07 May 2009  |  7923 views  |  3 happy city gent

An intruder has gained access to the offices of a FTSE-listed financial services firm and duped staff into handing over sensitive information, including staff usernames and passwords, during a social engineering exercise.

Siemens Enterprise Communications, which conducted the exercise, says organisations now spend fortunes to protect confidential information from cybercriminals who try to hack into their IT systems.

Yet they are still at risk through simple social engineering techniques where staff are manipulated into handing over information.

At the financial firm the intruder, a Siemens consultant, managed to enter the office without being challenged by security staff before basing himself in a third floor meeting room, where he worked for several days.

The intruder gained access to the company's data room, IT, and telecoms network. He then used the internal telephone system to call employees, claiming to be from the IT department, backed up by the caller ID, and requested information.

Of twenty users targeted, seventeen supplied their usernames and passwords giving the intruder easy access to confidential electronic data.

During the week-long exercise at the firm, Siemans says the consultant befriended a number of employees and was even on first name terms with the foyer security guard.

On two separate occasions, the consultant managed to escort a second Siemens staffer into the building who was able to perform further analysis of the company's IT network.

Colin Greenlees, security and counter fraud consultant, Siemens Enterprise Communication, says: "Social engineering is principally concerned with manipulating people into performing actions or divulging confidential information in order to access electronic or physical data. Hi-tech protection systems are completely ineffectual against such attacks, and most employees are utterly unaware that they are being manipulated."

Comments: (3)

Keith Appleyard
Keith Appleyard - available for hire - Bromley | 07 May, 2009, 17:42

It is so easy to do if you just feel confident about yourself - I recall visiting a Client on the outskirts of Paris, and finding myself at 11am in an unattended Office suite, looking at the Laptop of the Financial Director of a large Pharmaceutical Company, reading his Q1 Cash Flow Forecast, with no ScreenSaver having kicked in - and no-one ever challenged me.

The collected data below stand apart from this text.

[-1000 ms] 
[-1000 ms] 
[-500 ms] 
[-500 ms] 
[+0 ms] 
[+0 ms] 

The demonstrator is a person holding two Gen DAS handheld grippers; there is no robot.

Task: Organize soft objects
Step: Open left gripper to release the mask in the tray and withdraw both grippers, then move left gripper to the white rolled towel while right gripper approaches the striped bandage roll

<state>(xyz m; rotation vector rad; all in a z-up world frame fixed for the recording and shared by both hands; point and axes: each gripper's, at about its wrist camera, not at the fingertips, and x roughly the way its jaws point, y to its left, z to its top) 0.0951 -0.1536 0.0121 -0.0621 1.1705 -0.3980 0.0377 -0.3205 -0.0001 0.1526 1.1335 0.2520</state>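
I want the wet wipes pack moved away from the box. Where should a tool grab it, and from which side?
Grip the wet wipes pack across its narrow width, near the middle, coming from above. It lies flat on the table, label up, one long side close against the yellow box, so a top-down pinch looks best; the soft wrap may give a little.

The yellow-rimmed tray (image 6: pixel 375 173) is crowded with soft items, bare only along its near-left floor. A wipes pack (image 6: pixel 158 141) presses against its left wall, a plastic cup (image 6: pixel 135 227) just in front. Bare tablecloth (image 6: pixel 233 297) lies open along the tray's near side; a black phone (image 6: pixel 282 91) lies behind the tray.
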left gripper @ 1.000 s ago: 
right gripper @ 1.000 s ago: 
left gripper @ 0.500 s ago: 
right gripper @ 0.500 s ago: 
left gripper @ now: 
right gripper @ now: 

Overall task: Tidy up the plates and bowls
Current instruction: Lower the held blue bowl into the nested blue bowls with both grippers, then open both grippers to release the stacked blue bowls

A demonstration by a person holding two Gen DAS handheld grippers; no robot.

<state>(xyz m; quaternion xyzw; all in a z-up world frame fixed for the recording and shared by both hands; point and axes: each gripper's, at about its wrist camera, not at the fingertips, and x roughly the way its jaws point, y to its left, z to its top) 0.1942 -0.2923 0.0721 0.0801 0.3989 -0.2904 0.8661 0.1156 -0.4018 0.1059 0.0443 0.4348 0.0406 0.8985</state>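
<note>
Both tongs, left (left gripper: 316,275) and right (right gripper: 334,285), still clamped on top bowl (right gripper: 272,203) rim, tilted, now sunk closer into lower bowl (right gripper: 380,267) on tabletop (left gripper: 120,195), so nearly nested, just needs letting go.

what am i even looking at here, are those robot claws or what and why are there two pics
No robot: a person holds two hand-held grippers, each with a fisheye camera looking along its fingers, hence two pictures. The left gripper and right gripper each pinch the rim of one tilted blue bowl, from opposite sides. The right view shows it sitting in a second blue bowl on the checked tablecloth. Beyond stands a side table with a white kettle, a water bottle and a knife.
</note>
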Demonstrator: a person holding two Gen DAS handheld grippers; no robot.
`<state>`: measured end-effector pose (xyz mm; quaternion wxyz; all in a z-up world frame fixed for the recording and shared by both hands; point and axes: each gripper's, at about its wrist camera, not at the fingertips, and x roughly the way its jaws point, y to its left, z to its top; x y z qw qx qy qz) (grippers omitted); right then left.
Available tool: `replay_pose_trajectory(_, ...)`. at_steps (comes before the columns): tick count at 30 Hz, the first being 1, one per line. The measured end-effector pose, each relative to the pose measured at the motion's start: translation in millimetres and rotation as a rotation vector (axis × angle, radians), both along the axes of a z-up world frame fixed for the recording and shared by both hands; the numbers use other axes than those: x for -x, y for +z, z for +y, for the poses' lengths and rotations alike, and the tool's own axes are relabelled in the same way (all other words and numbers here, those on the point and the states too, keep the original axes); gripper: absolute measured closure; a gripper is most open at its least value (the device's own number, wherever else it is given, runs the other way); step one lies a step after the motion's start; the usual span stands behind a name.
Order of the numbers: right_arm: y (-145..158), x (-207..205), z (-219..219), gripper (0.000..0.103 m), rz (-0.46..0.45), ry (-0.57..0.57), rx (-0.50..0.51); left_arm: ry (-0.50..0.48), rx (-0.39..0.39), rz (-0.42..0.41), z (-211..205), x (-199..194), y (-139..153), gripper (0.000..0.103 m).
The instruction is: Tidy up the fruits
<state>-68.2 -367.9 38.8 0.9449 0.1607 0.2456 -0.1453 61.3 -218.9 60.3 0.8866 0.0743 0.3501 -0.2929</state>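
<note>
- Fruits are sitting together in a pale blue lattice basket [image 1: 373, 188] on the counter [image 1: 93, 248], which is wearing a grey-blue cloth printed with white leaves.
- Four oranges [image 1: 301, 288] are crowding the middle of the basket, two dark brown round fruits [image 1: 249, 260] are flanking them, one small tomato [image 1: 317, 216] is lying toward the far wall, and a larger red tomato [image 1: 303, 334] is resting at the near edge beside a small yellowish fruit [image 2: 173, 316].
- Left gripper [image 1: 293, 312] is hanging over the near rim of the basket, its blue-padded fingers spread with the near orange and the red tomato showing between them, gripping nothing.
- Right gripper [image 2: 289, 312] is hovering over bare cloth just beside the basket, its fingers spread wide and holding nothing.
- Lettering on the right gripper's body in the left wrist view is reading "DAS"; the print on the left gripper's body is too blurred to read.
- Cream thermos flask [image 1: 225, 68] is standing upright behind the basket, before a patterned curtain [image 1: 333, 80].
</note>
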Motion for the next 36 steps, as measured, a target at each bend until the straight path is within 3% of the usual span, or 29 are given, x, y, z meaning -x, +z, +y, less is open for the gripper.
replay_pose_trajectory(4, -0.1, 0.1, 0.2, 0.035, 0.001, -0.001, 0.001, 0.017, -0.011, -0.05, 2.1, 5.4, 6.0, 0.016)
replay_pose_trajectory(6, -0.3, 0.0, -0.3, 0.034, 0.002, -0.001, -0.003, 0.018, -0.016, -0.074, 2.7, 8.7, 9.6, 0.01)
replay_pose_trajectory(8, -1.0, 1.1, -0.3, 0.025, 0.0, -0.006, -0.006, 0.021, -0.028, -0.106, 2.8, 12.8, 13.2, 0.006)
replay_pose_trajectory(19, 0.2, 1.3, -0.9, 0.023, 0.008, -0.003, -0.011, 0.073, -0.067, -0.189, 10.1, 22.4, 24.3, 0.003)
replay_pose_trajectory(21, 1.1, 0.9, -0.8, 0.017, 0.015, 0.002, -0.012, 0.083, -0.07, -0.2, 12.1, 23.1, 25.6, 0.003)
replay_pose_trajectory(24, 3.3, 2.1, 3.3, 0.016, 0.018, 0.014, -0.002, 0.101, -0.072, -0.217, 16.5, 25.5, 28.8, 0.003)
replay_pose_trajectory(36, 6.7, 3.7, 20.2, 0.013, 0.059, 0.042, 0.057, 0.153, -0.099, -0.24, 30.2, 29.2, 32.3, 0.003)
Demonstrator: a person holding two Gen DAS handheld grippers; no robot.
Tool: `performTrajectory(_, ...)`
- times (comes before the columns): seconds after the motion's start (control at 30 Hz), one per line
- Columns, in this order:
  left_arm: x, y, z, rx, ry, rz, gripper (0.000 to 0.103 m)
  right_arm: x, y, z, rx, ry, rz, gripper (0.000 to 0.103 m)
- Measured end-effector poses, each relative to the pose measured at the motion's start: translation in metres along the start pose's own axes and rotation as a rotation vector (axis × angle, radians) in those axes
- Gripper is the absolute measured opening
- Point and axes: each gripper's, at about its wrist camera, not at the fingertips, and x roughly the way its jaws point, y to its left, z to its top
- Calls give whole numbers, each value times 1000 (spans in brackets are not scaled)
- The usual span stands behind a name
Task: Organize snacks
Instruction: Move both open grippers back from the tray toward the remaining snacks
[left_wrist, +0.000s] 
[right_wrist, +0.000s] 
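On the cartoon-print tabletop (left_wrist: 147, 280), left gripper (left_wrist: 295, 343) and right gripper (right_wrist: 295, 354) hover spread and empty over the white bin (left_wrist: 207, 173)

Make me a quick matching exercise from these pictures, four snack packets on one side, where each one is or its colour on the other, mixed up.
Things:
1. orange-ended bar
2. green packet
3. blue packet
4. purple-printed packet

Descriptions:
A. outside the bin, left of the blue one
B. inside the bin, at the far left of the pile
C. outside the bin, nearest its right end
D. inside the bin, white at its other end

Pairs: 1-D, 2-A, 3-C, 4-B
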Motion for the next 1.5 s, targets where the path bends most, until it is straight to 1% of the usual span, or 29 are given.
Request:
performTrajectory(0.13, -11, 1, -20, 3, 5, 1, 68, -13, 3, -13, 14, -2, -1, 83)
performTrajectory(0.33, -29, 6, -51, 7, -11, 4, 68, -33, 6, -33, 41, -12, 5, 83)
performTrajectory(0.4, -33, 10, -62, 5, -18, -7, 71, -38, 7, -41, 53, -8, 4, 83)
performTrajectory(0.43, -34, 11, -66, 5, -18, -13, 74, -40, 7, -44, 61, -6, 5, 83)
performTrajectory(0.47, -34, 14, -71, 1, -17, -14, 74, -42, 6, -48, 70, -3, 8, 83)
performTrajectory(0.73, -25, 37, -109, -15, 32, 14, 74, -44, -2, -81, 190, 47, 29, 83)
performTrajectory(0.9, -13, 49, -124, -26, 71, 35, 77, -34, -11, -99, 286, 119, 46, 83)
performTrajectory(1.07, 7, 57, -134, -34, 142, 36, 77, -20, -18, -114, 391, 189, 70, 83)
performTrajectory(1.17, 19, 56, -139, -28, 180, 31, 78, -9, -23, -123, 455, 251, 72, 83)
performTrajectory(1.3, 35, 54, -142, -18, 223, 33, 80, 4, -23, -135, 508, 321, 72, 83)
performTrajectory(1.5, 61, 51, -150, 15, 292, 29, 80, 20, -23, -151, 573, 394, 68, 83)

Another time I was visiting a Financial Services Company in Leeds, and was impressed by their due care within the office to ensure that confidential waste paper was deposited in secure containers. But the next morning I saw the local Security firm park their pickup truck unsecured & unattended in the car park, so to prove I could do it I climbed into the back of the truck (ostensibly as if to steal the confidential waste already in there) and no-one challenged me. The truck was covered by CCTV, but I could see that the on-site Security Guard had left his command post to go and unlock the room where the confidential waste had been stored overnight.  

In both instances my colleagues who with me were paranoid we were going to be arrested, but nobody batted an eyelid.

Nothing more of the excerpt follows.